Admittedly, variety of health organizations are already aware of discrepancies in surgical errors and are now setting guidelines for marking safeguards against negative health impacts of negligence in professional practice. Among the external agencies concerned on quality clinical practices in all medical areas are Healthcare Organizations (JCAHO), the National Patient Safety Initiative, the American College of Surgeons (ACS), the New York State Department of Health (NYS DOH), and the Agency for Healthcare Research and Quality (AHRQ).
They are of different organizational team, but are united in setting specific benchmarks that address problems in the surgical environment, especially with rampant errors in wrong-site surgery. In import, clinical monitoring is initiated by JCAHO, series of investigations are conducted on the increasing malpractice complaints and reviewed 150 relevant cases to determine its root causes. Majority (66%) of results are pointed on errors in surgical site (The Joint Commission, 2001). The outcome affirms rising cases of wrong site surgery in clinical institutions.

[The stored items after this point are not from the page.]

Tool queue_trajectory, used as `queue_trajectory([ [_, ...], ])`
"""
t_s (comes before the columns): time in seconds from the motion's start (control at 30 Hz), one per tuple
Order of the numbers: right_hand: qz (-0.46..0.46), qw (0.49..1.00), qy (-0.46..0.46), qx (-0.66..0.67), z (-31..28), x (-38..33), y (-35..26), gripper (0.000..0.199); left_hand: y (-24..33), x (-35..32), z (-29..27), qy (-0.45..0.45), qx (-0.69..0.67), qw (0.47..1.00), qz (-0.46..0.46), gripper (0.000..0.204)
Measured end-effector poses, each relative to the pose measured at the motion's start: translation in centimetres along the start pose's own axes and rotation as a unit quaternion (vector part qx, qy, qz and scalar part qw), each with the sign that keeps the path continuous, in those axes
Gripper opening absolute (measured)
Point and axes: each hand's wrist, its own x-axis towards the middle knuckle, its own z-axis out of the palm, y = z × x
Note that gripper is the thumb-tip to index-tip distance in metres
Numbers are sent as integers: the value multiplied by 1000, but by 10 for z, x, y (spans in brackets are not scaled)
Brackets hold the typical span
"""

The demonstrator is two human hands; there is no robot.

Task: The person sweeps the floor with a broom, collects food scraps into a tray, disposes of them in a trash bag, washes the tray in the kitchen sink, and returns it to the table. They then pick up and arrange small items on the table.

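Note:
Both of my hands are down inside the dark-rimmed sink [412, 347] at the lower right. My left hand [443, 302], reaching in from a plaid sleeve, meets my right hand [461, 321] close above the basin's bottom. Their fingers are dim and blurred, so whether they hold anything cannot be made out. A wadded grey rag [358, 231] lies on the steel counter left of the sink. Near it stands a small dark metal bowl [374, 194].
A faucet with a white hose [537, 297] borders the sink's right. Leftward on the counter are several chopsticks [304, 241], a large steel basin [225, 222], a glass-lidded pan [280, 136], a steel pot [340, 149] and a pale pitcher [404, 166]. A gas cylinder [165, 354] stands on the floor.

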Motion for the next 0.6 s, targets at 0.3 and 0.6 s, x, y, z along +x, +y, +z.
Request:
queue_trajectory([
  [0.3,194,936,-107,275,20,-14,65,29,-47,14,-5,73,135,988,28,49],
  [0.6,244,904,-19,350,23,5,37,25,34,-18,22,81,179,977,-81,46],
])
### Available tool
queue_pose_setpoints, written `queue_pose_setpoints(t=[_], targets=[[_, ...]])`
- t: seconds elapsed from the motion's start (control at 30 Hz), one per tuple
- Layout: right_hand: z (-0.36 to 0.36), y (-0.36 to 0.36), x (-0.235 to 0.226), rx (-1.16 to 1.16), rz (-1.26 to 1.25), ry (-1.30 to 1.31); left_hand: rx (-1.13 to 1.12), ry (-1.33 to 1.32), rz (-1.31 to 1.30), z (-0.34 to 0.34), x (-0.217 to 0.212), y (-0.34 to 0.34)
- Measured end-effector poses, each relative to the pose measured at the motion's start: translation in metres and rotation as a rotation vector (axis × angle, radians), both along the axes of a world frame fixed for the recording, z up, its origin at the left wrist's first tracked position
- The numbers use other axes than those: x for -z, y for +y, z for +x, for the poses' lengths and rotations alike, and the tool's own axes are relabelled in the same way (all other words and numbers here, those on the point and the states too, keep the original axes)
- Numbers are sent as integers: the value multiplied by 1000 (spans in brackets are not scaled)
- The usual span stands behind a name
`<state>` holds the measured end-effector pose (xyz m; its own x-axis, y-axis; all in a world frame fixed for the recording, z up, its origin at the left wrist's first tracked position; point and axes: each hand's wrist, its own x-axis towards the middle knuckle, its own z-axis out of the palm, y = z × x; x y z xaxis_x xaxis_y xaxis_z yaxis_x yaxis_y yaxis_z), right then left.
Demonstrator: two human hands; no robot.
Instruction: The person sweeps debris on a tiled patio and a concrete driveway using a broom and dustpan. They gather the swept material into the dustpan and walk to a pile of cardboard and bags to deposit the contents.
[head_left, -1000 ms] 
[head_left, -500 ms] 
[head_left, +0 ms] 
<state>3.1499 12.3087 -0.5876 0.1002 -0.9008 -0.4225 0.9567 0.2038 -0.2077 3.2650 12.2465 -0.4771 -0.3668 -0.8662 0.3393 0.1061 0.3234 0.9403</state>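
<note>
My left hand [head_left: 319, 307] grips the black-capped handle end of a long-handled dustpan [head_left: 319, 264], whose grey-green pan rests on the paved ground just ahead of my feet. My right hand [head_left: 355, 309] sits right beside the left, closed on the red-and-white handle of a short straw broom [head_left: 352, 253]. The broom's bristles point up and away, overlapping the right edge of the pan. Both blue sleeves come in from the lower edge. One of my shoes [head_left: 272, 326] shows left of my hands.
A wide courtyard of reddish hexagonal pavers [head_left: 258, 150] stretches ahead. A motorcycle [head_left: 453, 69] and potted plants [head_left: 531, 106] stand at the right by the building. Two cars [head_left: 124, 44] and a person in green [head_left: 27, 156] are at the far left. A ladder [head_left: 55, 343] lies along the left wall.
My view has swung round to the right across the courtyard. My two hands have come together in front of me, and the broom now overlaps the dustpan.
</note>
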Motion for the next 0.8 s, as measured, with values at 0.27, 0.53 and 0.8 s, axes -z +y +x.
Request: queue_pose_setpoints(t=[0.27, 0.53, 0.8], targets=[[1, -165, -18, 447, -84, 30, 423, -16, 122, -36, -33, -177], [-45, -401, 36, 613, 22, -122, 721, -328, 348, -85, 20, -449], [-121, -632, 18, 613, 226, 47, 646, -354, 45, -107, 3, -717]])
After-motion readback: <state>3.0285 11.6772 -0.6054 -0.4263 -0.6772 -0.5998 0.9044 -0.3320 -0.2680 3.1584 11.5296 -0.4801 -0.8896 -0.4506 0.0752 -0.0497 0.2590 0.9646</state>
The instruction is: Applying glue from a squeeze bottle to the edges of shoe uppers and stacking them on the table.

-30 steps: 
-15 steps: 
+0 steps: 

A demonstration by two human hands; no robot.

To relieve from government pressures, above-mentioned health organizations generated their own version of clinical practices that address the problems with wrong-side surgery in all institutional categories. Consistently integrated in internal institutional policies, suggested implementation strategies to prevent further surgical damage include “marking the surgical site and involving the patient in the marking process, creating and using verification checklist.obtaining oral verification of the patient, surgical site, and procedure.
by each member of the surgical team, monitoring compliance with these procedures.(and as part of verification) surgical teams consider time-out” (The Joint Commission, 2001, p. 2). Most consider such actions as universal in protocol, and almost every hospital adapt these as protective program measures for safety and quality surgical interventions. In prudent ways, the multiple dynamics in verification process in pre-anesthesia period, and even prior to actually starting the surgical procedure, through the “time-out” process of pausing to review before initiating an incision on the site, seemed prudent strategies to give the surgical team every opportunities to confirm whether the right site had been indicated and marked by the surgeon-in-charge.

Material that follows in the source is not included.